Dynamic Nature of Medical Education

  • Methods of education across fields are undergoing changes on account of advances in e-learning methods and tools, including remote learning, virtual classrooms, digital dissections, and simulation systems for imparting skills.
  • According to a study by Densen P. (2011), “it is estimated that the doubling time of medical knowledge in 1950 was 50 years; in 1980, 7 years; and in 2010, 3.5 years. In 2020 it is projected to be 0.2 years — just 73 days.”
  • Dynamic curricula designed around specific health systems will become more relevant than the systems designed for traditional hospital-based care.
  • Since health professionals work in teams, inter-professional combined learning methods are being introduced.
  • The concept of the teaching hospital is changing from a single, large hospital to a network of hospitals and community health centres.

Problems Plaguing Medical Education in India

  • Low Doctor-Patient ratio: India has one government doctor for every 11,528 people and one nurse for every 483 people, which is way below WHO recommended 1;1000.
  • Backdated syllabus and teaching style: Regular breakthroughs take place in the medical field every day, but the medical studies syllabus in India is not updated accordingly.
  • Lack of skilled teachers: Teachers for medical institutes are selected based on their degrees and not their clinical experience.

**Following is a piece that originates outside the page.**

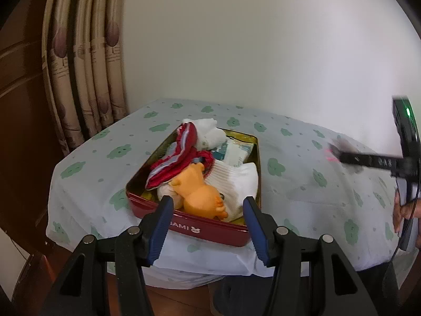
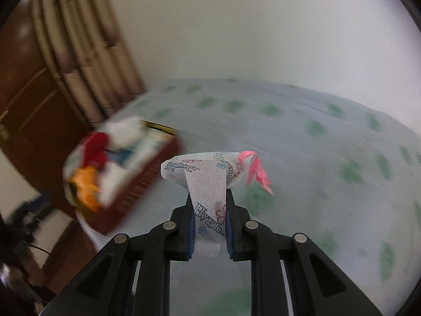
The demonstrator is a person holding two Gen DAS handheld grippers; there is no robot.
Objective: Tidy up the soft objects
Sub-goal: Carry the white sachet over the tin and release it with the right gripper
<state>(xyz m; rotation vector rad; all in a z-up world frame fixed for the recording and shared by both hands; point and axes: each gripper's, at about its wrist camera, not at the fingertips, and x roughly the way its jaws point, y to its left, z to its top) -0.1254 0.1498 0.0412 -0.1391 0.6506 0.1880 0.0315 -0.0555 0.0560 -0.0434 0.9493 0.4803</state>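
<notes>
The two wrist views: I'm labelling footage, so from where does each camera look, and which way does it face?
Left wrist: sits behind the open left gripper, looking down at the red tin of soft things on the table; the right gripper and a hand show at right.
Right wrist: sits behind the right gripper, shut on a white packet with a pink ribbon, facing the table.
Shared: tin, table, curtain.

Glossy red metal tin (image 1: 210, 230) w/ gold inside; matt printed cloth on tabletop (image 1: 302, 184); dimpled nonwoven pouch (image 2: 208, 181); smooth rubbery orange toy (image 1: 200, 192).
</notes>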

Further, the lower salary fails to attract better talent as they go for private practice.
  • Disparity in infrastructure across different states: Only four states - Andhra Pradesh, Karnataka, Maharashtra and Tamil Nadu - account for about 1.3 lakh out of nearly 2.4 lakh medical seats across India.
  • Lack of social accountability: Indian medical students do not receive training which instils in them social accountability as health practitioners.
  • Problems with private medical colleges: A change in the law in the 1990s made it easy to open private schools and so, many such medical institutes cropped up in the country, funded by businessmen and politicians, who had no experience of running medical schools. It commercialised medical education to a great extent.
  • Corruption in medical education: Fraudulent practices and rampant corruption such as fake degrees, bribes and donations, proxy faculties, etc. in the medical education system is a major problem.

Reforms Required

  • There is a pressing need to revisit the existing guidelines for setting up medical schools and according permission for the right number of seats.
  • Extending teaching privileges to practising physicians and allowing e-learning tools will address the shortage of quality teachers across the system. Together, these reforms could double the existing medical seats without compromising on the quality of teaching.
  • Periodic re-certification based on continuing learning systems may become essential to keep up with the fast pace of change.
  • Students need to improve their basic management, communication and leadership skills
  • They must be trained by taking into account their social relevance as doctors
  • Integration of subjects, innovative teaching methods, and a more prevalent use of technology in classrooms is required
  • Medical research and clinical skills need to be worked on in colleges.

Way Forward

  • Today’s medical education should be able to groom such professionals to face medicine of the 21st century. The Lancet report, ‘Health Professionals for a new century: transforming health education to strengthen health systems in an interdependent world’ (2010) outlines key recommendations, to transform health professional education, needs to be looked upon.
  • In addition to raising the standards of medical professionals, the system should innovate to meet the growing shortage of health professionals to serve ageing populations with lifestyle and lifetime ailments.
  • Creation of a more responsive system by reforming Medical Council of India (MCI). Replacement of MCI by a National Medical Commission (NMC) under NMC Bill, 2019 is a welcome move.
  • It is only when the medical education improves that the health sector can improve as a whole.
Drishti Input

“The Medical Education in India is outdated and does not serve the dynamic and complex problems of the healthcare system. Comment. Also suggest measures to improve the efficacy of Medical Education in India.”